Наступает время грузить Крепыша. Хорошо знакомая нам картина советской России того времени сейчас же разворачивается перед глазами: ничего нет и никто ничего не знает, царит всеобщий бедлам и хаос, как и везде. Сходней, само собой, нет. Наскоро делают из шпал мостки. Крепыш всходит на них, проваливается и, ударившись о рельсу, погибает. Такова официальная версия. Это самый слабый пункт всего рассказа. Мог ли Крепыш, ударившись о рельсу, пасть? Мне кажется, что это невозможно, ибо между вагоном и рельсами нет достаточно места. Скорее всего, Крепыш действительно упал, поломал ногу, расшибся и тогда… был убит либо выстрелом из револьвера, либо поленом (шпалой) по голове, как об этом упорно говорили в московских спортивных кругах. Я думаю, что истина мученической, именно мученической, а не трагической, смерти Крепыша едва ли когда-нибудь будет установлена. Буреев, поняв, что он натворил, и узнав, что чехословаки откатились, испугался ответственности и постарался смягчить историю гибели Крепыша, дав ту версию, которая нам сейчас известна.
Когда Крепыш погиб, всё же позаботились доставить его труп на бойню и захотели увековечить его память – сохранить его скелет. В этом поступке я узнаю русского человека: он не заботится о великом жеребце, пока тот жив, но думает о нем после его смерти и заботится об увековечивании его памяти!
Не может не вызвать некоторого недоумения утверждение Левицкого, что Вишневский собрал из костей скелет Крепыша полностью и поместил его в ящик. Едва ли это верно, к тому же противоречит сказанному самим Левицким. Нужно помнить, когда все это происходило. В конце концов оказалось, что у Крепыша было шесть копыт! Чисто по-советски: трагедия превращается в жалкий фарс…

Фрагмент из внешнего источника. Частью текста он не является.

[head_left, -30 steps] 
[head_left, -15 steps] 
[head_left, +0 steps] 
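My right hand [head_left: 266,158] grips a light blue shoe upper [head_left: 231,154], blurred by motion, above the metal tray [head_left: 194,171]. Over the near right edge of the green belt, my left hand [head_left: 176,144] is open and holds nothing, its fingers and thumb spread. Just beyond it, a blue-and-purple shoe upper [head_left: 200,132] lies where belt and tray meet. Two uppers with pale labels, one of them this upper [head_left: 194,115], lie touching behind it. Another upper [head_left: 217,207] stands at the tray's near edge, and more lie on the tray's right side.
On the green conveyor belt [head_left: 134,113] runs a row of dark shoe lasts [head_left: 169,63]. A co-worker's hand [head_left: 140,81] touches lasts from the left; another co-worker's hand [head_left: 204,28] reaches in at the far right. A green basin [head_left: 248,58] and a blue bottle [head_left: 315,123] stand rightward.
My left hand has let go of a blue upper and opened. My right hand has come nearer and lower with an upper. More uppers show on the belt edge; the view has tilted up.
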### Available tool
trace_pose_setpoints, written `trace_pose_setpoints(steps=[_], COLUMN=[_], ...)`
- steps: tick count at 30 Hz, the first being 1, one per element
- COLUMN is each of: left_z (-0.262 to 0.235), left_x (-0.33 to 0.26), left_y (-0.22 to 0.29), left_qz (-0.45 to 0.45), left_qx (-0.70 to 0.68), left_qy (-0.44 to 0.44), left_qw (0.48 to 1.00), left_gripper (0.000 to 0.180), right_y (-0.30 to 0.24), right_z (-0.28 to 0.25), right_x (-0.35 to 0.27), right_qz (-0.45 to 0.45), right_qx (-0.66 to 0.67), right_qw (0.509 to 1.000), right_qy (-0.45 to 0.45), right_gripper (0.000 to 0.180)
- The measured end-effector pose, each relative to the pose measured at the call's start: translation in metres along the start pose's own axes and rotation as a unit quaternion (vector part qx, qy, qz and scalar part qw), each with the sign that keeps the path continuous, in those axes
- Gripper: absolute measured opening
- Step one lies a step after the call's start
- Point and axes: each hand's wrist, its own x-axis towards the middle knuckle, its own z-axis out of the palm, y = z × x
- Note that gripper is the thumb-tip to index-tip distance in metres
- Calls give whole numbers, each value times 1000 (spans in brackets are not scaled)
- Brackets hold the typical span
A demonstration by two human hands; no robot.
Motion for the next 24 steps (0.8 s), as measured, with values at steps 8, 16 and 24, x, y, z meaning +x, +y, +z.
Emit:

Как были печальны последние дни жизни Крепыша, так были печальны и последние годы жизни Афанасьева. Иван Григорьевич пережил гибель своего завода, разорение, долго терпел унижения, нужду и страшную бедность. Крепыш покончил счеты с жизнью скоро, это было делом секунд, самое большее минут. Афанасьев был менее счастлив: он долго болел, долго страдал, голодал и умер в Тамбове в нищете.
Завод князя Георгия Максимилиановича Романовского, герцога Лейхтенбергского
Иван Григорьевич Афанасьев, узнав, что я хочу посетить Ивановский завод герцога Лейхтенбергского, любезно взялся сопровождать меня туда, заметив, что он с удовольствием вместе со мною осмотрит этот знаменитый завод, который давно не видел. От афанасьевского хутора до Ивановского имения герцога было по русским представлениям рукой подать – верст тридцать – тридцать пять, и мы ранним утром двинулись в путь. Программа нашей поездки была такова: осмотр завода, а на другой день возвращение в Тамбов, где мы намеревались закончить наши дела.
Полукровная афанасьевская тройка, запряженная в довольно потрепанный, но удобный экипаж, дружно взяла от крыльца небольшого афанасьевского дома, и мы, быстро миновав постройки хутора, очутились в степи. Дорога все время шла степью, совершенно ровной, однообразной, но прекрасной, как всякая степь. Тамбовские степи в этих местах отличались привольем и были мало населены: на всем пути до самой Ивановки нам попалось не больше двух-трех деревень да изредка мелькали купеческие хутора. Словом, места здесь были малозаселенные и вполне удобные для коннозаводства. Можно себе представить, какая здесь была глушь, какой простор и какое необъятное приволье в те времена, когда старик Афанасьев основывал свой завод, а Ивановка перешла в собственность герцога Лейхтенбергского, отца нынешнего владельца!
Афанасьев, человек несловоохотливый, на этот раз был в ударе, что так редко случается с людьми его характера, и много говорил о своем детстве, поездках вместе с отцом за гуртами скота, о жизни в степи и на хуторе. Воспоминания детства всегда успокаивающе действуют на психику человека. Видимо, они привели его в самое благодушное настроение, и наша беседа приняла почти задушевный характер. Мало-помалу беседа остановилась на лошадях. Говорил больше Афанасьев. Мы незаметно подъезжали к Ивановке. До имения оставалось версты три, вдали уже белели постройки усадьбы, показался сад, четко вырисовались на фоне ясного неба деревья, когда я спохватился и стал расспрашивать Афанасьева об обитателях ивановской усадьбы. Я, конечно, знал, что сам герцог в имении не жил, но меня интересовало, кто является первым лицом в заводе, кто живет в имении, с кем нам предстоит познакомиться и вести переговоры в случае, если я захочу купить лошадь.